--- What is required ---
Each line below is to be copied exactly as it appears.
-------- Source material --------
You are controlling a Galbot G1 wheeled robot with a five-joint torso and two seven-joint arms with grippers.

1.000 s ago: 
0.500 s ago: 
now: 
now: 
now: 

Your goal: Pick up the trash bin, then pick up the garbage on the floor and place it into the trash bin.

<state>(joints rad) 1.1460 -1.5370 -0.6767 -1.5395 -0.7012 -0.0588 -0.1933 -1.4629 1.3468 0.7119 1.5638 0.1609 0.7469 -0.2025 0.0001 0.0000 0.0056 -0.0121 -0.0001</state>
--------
--- Exercise response ---
You are controlling a Galbot G1 wheeled robot with a five-joint torso and two seven-joint arms with grippers.

1.000 s ago: 
0.500 s ago: 
now: 
now: 
now: 

Your goal: Pick up the trash bin, then pick up the garbage on the floor and place it into the trash bin.

<state>(joints rad) 1.1460 -1.5370 -0.6767 -1.5395 -0.7012 -0.0588 -0.1933 -1.4629 1.3468 0.7119 1.5638 0.1609 0.7469 -0.2025 0.0001 0.0000 0.0056 -0.0121 -0.0001</state>

Nothing further is needed for this answer.